Воздух был напоен благоуханием жасмина, который рос около церкви. Дверь открылась, и на пороге возник темный силуэт священника. Лейтенант поднялся и отступил на несколько шагов, в полосу лунного света, словно для того, чтобы старику было легче его узнать. Священник подошел и несколько секунд вглядывался в него.
— Я вас знаю?
— Боюсь, вы меня не помните… но не так давно мы с вами разговаривали в одной деревне…
— Вы регулярно посещаете церковь?
— Нет.
Священник молча смотрел на него. Это был низенький, хилый старичок с серебряными волосами.
— Но вы по крайней мере католик?
— Нет, я баптист.
— Не понимаю… Ведь вы только что сказали, что хотите исповедаться?
— Да, падре, хочу. Это необходимо. Умоляю вас не отказывать мне в этой милости.

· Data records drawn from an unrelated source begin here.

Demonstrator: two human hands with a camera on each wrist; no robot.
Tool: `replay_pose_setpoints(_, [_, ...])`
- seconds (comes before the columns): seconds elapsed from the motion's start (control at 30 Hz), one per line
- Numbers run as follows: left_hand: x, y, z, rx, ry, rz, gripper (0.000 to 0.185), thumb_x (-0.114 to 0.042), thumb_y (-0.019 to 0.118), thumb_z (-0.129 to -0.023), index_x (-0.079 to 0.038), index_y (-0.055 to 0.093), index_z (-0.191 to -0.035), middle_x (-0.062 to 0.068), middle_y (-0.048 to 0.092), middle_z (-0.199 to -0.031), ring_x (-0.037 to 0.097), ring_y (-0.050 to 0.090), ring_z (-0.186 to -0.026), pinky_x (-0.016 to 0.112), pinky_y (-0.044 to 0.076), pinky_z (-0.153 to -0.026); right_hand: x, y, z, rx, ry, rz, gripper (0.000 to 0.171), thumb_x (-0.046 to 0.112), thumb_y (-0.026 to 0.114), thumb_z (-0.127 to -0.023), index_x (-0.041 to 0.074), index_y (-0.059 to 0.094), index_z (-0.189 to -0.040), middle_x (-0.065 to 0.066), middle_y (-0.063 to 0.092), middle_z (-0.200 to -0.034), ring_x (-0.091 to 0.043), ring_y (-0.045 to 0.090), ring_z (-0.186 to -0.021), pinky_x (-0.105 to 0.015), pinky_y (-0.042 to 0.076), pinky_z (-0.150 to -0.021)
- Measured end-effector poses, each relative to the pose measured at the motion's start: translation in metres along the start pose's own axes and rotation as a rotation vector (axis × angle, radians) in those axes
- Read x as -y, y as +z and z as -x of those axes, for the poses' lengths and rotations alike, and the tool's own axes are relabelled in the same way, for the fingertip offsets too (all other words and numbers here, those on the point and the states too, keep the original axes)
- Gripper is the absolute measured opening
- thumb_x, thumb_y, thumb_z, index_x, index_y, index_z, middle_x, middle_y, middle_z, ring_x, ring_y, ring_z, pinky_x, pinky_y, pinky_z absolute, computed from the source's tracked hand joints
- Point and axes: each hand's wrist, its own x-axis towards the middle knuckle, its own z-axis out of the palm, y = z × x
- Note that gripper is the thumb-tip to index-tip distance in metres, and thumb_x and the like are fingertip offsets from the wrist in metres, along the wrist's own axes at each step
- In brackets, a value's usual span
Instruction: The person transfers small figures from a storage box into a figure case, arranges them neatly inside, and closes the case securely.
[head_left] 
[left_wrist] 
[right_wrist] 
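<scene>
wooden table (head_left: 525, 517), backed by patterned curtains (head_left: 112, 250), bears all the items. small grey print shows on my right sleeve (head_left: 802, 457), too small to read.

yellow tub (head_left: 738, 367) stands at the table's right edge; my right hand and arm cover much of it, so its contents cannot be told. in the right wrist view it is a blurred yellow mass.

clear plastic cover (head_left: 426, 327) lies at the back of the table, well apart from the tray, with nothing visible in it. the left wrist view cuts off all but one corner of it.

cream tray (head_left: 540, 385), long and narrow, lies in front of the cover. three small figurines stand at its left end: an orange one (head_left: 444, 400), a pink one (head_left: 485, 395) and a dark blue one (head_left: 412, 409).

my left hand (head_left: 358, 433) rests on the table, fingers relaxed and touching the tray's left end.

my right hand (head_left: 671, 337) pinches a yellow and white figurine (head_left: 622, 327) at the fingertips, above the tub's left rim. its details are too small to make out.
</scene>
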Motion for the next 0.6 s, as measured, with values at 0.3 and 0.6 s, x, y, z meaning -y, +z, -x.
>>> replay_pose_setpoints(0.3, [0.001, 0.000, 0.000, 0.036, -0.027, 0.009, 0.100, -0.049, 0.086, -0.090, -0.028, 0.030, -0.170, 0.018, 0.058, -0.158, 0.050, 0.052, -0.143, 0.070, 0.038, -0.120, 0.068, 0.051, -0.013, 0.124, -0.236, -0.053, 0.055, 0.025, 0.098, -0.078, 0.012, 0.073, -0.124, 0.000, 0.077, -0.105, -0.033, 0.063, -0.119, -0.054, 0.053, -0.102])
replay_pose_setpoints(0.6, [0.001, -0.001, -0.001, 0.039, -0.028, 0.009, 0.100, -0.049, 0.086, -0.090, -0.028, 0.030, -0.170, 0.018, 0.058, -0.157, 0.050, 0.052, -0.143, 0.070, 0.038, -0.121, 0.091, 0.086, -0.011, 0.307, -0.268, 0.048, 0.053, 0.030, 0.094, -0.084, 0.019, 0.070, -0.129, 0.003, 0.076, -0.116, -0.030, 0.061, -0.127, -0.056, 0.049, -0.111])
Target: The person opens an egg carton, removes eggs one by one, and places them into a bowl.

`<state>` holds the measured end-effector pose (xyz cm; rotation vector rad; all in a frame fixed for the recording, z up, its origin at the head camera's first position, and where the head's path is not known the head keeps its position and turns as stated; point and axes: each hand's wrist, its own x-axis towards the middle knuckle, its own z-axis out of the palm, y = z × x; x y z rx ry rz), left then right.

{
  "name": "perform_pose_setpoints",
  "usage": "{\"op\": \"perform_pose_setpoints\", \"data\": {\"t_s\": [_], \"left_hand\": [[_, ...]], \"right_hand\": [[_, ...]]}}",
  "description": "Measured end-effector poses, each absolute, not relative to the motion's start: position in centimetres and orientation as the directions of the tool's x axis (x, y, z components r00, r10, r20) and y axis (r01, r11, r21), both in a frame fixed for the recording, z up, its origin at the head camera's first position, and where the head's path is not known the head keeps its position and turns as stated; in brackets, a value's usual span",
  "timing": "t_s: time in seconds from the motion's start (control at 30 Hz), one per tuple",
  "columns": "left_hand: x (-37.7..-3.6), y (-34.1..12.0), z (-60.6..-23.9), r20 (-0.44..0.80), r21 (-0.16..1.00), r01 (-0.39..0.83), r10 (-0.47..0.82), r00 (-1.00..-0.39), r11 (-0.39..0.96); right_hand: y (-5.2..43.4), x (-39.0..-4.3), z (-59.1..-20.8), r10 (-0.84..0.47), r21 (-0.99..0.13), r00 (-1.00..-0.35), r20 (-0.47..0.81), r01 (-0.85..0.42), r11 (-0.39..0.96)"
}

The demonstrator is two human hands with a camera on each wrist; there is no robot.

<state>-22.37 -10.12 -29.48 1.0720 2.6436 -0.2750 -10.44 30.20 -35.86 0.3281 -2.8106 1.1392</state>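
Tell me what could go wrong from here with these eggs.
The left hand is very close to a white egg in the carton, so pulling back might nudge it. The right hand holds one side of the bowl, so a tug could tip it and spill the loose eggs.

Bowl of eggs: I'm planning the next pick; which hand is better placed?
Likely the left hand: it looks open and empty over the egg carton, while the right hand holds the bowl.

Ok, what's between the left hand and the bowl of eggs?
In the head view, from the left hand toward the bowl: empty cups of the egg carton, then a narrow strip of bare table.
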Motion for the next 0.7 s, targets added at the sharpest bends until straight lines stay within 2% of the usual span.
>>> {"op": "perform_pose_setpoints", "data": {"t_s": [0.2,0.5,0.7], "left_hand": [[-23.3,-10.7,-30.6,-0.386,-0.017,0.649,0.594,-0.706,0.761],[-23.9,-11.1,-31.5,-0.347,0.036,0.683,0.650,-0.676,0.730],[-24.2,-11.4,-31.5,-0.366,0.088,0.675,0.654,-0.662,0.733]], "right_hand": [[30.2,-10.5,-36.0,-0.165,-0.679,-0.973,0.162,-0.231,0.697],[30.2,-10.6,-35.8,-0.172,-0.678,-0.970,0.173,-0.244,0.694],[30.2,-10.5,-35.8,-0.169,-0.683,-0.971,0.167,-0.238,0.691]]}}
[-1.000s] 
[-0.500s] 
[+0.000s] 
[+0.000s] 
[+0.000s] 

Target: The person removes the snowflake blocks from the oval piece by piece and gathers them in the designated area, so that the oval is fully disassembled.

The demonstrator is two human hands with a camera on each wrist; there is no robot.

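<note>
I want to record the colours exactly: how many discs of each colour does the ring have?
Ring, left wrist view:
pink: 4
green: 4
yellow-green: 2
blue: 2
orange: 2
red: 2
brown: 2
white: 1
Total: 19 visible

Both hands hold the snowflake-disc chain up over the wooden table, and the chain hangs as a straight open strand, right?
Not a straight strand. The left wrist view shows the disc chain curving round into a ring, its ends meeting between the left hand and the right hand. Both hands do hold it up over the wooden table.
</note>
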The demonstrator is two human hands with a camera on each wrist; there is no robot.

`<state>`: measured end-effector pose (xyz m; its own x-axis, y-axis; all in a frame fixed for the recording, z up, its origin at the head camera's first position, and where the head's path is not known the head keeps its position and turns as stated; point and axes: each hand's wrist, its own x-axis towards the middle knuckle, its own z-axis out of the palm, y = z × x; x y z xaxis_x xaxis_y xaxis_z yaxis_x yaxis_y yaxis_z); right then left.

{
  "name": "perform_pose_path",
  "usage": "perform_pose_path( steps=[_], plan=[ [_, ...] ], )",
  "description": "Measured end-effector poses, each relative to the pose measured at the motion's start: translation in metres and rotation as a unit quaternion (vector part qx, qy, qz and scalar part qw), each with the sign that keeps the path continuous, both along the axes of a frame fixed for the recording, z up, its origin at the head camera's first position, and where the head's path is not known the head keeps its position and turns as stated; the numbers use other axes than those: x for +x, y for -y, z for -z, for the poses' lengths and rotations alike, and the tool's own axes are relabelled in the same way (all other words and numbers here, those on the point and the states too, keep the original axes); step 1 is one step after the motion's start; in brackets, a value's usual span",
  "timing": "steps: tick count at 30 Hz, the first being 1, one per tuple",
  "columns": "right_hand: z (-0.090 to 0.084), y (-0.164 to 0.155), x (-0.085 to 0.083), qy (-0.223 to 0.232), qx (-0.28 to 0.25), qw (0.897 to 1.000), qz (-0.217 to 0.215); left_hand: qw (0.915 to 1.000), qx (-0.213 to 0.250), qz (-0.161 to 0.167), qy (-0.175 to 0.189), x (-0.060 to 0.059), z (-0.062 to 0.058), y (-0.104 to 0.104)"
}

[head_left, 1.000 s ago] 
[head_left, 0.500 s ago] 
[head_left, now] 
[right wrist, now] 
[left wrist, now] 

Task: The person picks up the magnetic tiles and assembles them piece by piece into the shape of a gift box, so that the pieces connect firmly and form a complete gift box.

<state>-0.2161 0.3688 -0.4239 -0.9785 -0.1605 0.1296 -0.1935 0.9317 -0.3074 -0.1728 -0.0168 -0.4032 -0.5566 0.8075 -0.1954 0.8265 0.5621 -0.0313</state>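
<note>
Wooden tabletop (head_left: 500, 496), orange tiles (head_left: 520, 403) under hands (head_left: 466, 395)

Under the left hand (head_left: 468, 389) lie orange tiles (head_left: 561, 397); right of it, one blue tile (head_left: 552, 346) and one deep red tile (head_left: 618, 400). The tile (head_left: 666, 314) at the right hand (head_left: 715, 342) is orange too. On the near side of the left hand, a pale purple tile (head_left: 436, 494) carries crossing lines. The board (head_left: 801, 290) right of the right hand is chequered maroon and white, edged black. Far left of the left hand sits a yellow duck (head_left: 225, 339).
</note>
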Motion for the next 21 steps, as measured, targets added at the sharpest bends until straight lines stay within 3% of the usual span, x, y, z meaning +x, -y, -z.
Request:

Через маленький дворик они двинулись к церкви. Священник зашел в ризницу, чтобы взять что-то и все так же молча открыл дверь в церковь. Внутри лунный свет, струившийся в узкие стрельчатые окна, создавал прозрачные сумерки, но священник зажег большую центральную люстру, и лейтенанту стало не по себе. Священник на миг преклонил колено перед главным алтарем и прошел в исповедальню.